Paul Crenshaw

Twelve Bible Stories in Need of Revision

1. Genesis

In the beginning, the earth was born. Then God gave light to the heavens and raised the earth from the water and formed the firmament that vaulted above Springfield, Missouri. And he threw all manner of fowl into the air and all manner of beast onto the earth and blew breath into the dirt to create Adam and carved Eve from the dusty rib.

Many begats later, cars were born. But God must have foreseen this, because he made the dinosaurs, whose decomposed bodies gave us oil. Therefore, oil is good, as are oil companies, as is burning the bodies of all the beasts that came before us, so we can get to Bible study on time without having to catch a bus as big as the dinosaurs that were never mentioned in the beginning.

2. Noah’s Ark

In Sunday school we raised our hands. “What about marsupials?” we said, and yes, we were told, Noah collected two of everything, including marsupials.

“And snakes?”



“All manner of creature,” our Sunday school teacher said, a little exasperated at our efforts to unman the good book.

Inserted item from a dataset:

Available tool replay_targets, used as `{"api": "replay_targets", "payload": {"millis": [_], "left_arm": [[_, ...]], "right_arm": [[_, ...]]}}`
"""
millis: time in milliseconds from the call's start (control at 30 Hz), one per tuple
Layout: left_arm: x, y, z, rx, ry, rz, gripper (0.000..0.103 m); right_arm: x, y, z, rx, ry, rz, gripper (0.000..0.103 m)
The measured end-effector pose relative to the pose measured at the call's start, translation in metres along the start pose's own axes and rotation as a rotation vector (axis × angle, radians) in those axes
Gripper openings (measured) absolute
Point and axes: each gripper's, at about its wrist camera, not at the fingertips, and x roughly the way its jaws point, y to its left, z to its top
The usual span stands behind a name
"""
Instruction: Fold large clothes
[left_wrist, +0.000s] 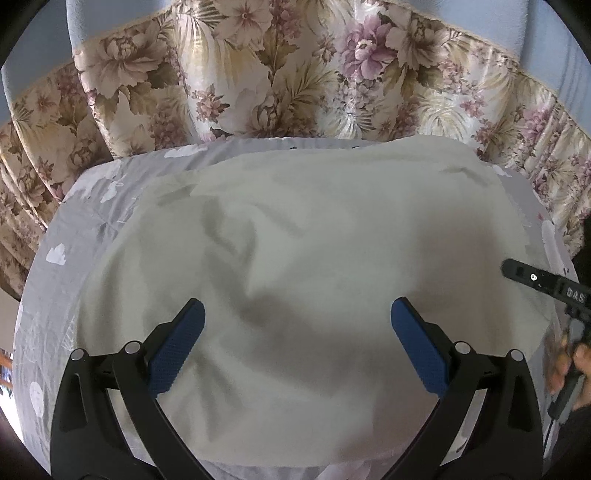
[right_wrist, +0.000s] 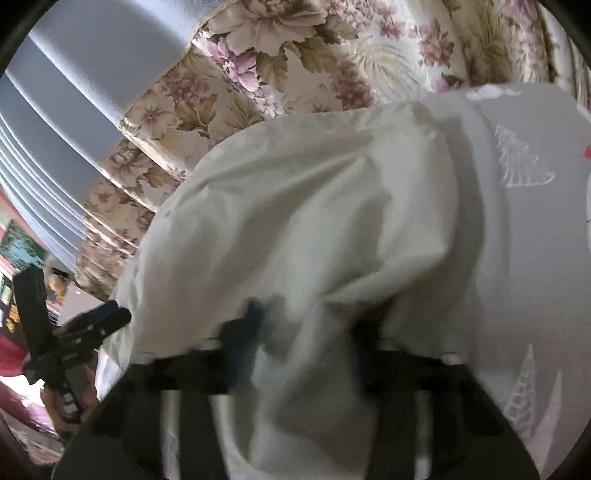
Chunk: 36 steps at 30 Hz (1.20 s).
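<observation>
A large cream-white cloth (left_wrist: 303, 251) lies spread and creased on a grey printed bed sheet (left_wrist: 74, 236). My left gripper (left_wrist: 297, 317) hovers over its near part, blue pads wide apart and empty. My right gripper (right_wrist: 303, 332) is blurred in its own view, with a bunch of the cream cloth (right_wrist: 314, 221) gathered between its fingers and pulled up into a ridge. The right gripper's black tip (left_wrist: 532, 277) shows at the right edge of the left wrist view. The left gripper (right_wrist: 99, 321) shows at the left of the right wrist view.
Floral curtains (left_wrist: 280, 70) hang right behind the bed. The grey sheet with white leaf prints (right_wrist: 535, 206) shows to the right of the cloth. A blue-grey wall (right_wrist: 92, 66) and cluttered shelves (right_wrist: 22, 258) lie to the left.
</observation>
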Motion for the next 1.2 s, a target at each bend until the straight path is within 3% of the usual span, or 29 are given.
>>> {"api": "replay_targets", "payload": {"millis": [167, 233, 300, 367, 633, 700, 800, 1000, 1200], "left_arm": [[0.016, -0.013, 0.004, 0.048, 0.013, 0.047, 0.100], [0.026, -0.012, 0.004, 0.034, 0.037, 0.040, 0.100], [0.027, -0.010, 0.003, 0.019, 0.040, 0.029, 0.100], [0.028, -0.007, 0.003, 0.011, 0.044, 0.015, 0.100], [0.023, -0.004, -0.004, 0.036, 0.021, 0.048, 0.100], [0.024, -0.002, -0.004, 0.019, 0.022, 0.039, 0.100], [0.026, -0.004, -0.006, 0.027, 0.015, 0.052, 0.100], [0.032, -0.012, -0.009, 0.057, 0.010, 0.105, 0.100], [0.035, -0.011, -0.008, 0.060, 0.019, 0.104, 0.100]], "right_arm": [[-0.020, 0.018, 0.004, -0.056, -0.023, 0.027, 0.029], [-0.016, 0.021, 0.007, -0.063, 0.010, -0.001, 0.032], [-0.008, 0.022, 0.006, -0.075, 0.049, -0.049, 0.044], [0.000, 0.014, 0.001, -0.058, 0.083, -0.065, 0.050], [0.008, -0.004, -0.006, 0.011, 0.069, -0.025, 0.054], [0.018, 0.003, -0.001, 0.004, 0.040, -0.034, 0.049], [0.022, 0.019, 0.001, -0.050, 0.001, -0.026, 0.030], [0.003, 0.042, 0.000, -0.125, -0.067, -0.071, 0.028], [-0.004, 0.062, 0.002, -0.191, -0.073, -0.127, 0.028]]}}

“Yes, rhinoceri,” she said. “And yes, opossums. And yes killer bees. And wasps. And yellow jackets. And salamanders and tadpoles and scorpions.”

This made God more a crazy man than a wise leader, and Noah his fool, we thought. “Who would bring scorpions?” we said, and were told that God loves all his creatures, which made us wonder if he loved scorpions more than he loved us. He must have, because we didn’t have stingers and scorpions did, and the presence of stingers is better and more lovely than the absence of stingers. So runs a child’s mind.

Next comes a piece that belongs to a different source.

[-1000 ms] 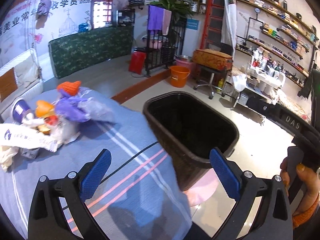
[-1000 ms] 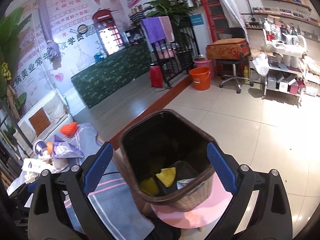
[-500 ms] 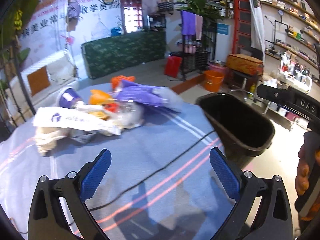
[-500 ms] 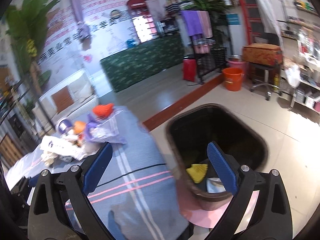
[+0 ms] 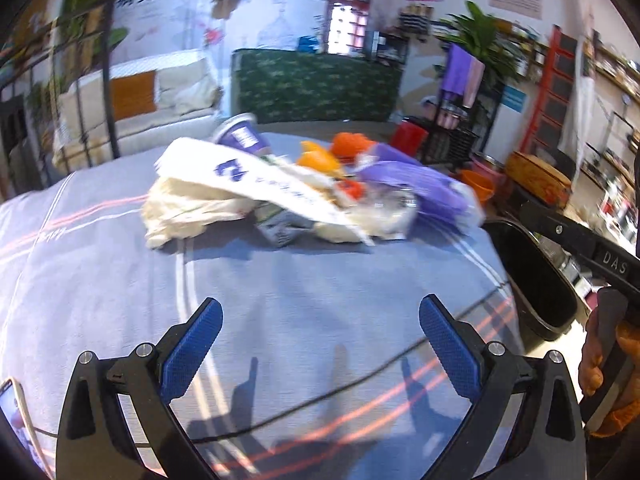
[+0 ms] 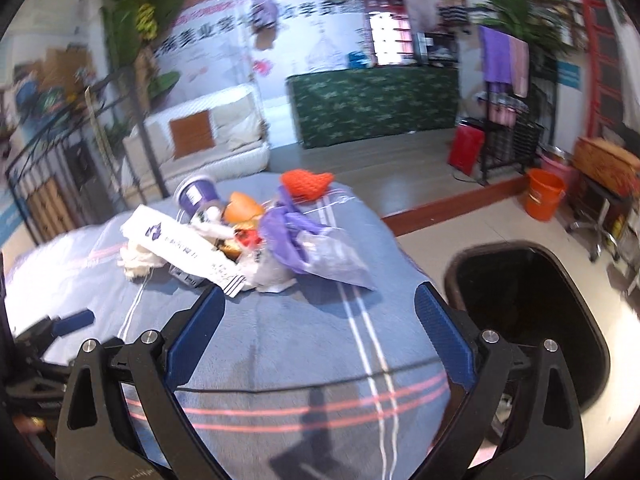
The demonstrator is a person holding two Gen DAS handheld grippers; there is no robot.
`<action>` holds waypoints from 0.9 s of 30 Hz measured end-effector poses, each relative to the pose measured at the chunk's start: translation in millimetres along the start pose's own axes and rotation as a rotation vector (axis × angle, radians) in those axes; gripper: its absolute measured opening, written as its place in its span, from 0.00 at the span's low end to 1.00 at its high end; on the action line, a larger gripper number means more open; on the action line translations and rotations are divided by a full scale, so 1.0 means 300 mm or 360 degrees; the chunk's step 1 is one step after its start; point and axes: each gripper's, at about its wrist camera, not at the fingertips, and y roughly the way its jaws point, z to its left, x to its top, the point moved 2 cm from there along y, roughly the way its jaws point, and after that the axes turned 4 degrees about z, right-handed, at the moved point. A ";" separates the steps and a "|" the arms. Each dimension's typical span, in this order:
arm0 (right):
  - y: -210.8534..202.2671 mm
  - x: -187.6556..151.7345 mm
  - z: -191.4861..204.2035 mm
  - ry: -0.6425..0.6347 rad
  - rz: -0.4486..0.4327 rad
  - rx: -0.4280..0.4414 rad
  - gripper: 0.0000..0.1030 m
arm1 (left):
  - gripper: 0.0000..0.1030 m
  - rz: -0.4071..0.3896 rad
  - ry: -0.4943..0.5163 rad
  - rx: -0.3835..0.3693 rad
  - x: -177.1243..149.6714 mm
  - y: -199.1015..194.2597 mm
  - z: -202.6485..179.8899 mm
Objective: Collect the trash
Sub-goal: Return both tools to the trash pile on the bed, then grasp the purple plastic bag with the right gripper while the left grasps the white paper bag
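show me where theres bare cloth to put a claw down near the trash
Bare blue cloth lies between the trash pile and both open claws, left and right, crossed only by a thin black cable. More bare cloth lies left of the pile. The far side is crowded; the bin borders the right edge.

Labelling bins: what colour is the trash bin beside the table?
Dark brown trash bin, black inside; clearest in the right wrist view.
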 end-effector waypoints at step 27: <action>0.280 0.079 0.030 -0.0360 0.0203 0.0001 0.25 | 0.94 0.0093 -0.0162 -0.0062 -0.004 0.048 0.156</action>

But the story of Noah may be more believable now, since there are fewer species, due to extinction. Fewer pairs of animals, considering all those that have died out in the past five thousand years. The passenger pigeon. The Tasmanian tiger. The Pyrenean ibex. The golden toad. All gone.

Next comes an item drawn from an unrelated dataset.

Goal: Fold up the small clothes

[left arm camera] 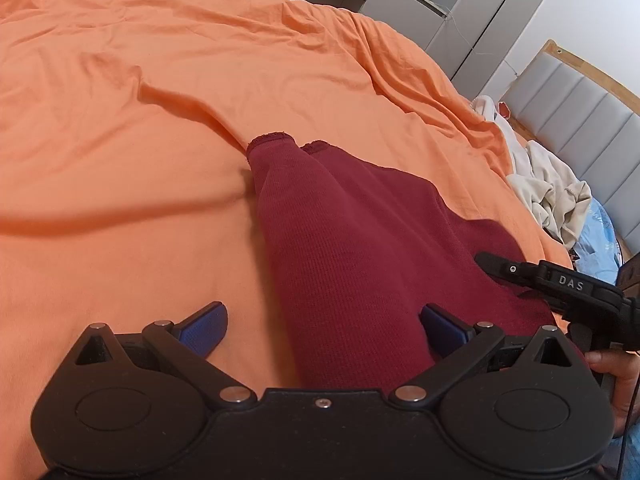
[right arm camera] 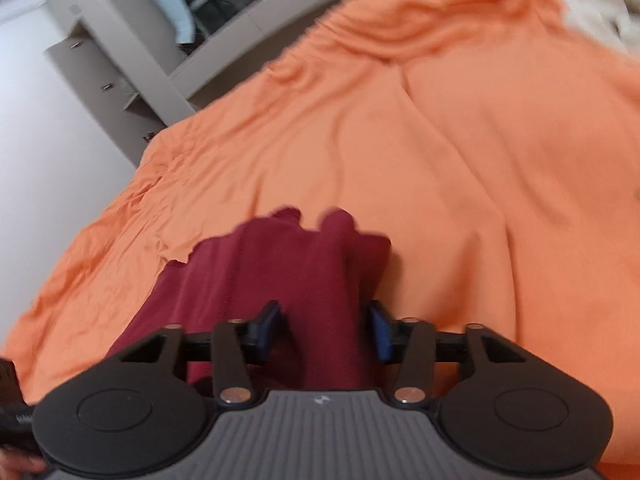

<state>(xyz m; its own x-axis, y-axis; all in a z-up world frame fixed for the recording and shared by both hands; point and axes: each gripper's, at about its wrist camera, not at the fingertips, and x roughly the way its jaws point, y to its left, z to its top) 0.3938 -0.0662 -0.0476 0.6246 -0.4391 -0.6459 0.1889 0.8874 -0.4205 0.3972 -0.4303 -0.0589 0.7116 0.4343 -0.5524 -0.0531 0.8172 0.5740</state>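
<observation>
A dark red knit garment (left arm camera: 340, 248) lies on the orange bedsheet (left arm camera: 160, 80), its two cuffed ends pointing away from me. My left gripper (left arm camera: 322, 330) is open, its blue pads (left arm camera: 202, 330) straddling the near edge of the garment, just above it. My right gripper (right arm camera: 324, 332) is open, with red fabric (right arm camera: 280, 272) bunched between its blue pads (right arm camera: 380, 336); the pads stand apart from the fabric. The right gripper also shows at the right of the left wrist view (left arm camera: 560, 284), over the garment's right edge. The right wrist view is motion-blurred.
A pile of cream and white clothes (left arm camera: 552, 188) lies at the bed's right side by a padded grey headboard (left arm camera: 580, 112). Grey cabinets (left arm camera: 460, 8) stand beyond the bed's far edge. The orange sheet (right arm camera: 480, 140) is wrinkled.
</observation>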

And, of course, due to global warming, the polar caps are melting, and the sea rising—we might need a ship after all.

So, Noah’s Ark 2017:

And Noah loaded the few remaining animals, including snakes and scorpions and killer bees, which all thrive in the newly heated world, and he sailed the rising seas for forty thousand days and nights, until such time as all the animals had eaten one another, and Noah had thrown himself overboard to be away from the constant rocking of the waves, the loneliness of being the last mammal alive in all the watery world.

3. Job

Job receives a foreclosure notice from Bank of America. He fell behind on his payments after his crops died because his well dried up as a result of global warming and irresponsible water policies by major corporations. During the foreclosure process, his foreign wife is deported. Sleeping in the streets, he contracts the Zika virus from mosquitoes whose population range is bolstered by their warming environment. Later, after he has scraped together enough capital to wager on the stock market, a successful margin call allows him to recoup a small part of his losses, but immigration laws prevent his extended family from joining him in the United States, and there is no amnesty offered because his last name is Middle-Eastern-y.

“Why, oh Lord, why?” Job cries, and is arrested by the police for disturbing the peace.

4. The Walls of Jericho

Now the gates of Jericho were securely barred. And the Lord said to Joshua, “Take this thing and do this thing,” this thing being the Ark of the Covenant, and this thing being march around the city. And so they marched for six days in silence except for the trumpets of the priests. No one knows what the people inside the city were doing while the priests marched around the outer walls blowing their horns and kicking up dust, because the Bible doesn’t mention any of them except Rahab the prostitute, who was supposed to be spared because she harbored spies, her profession obviously not being much of a big deal in God’s eyes.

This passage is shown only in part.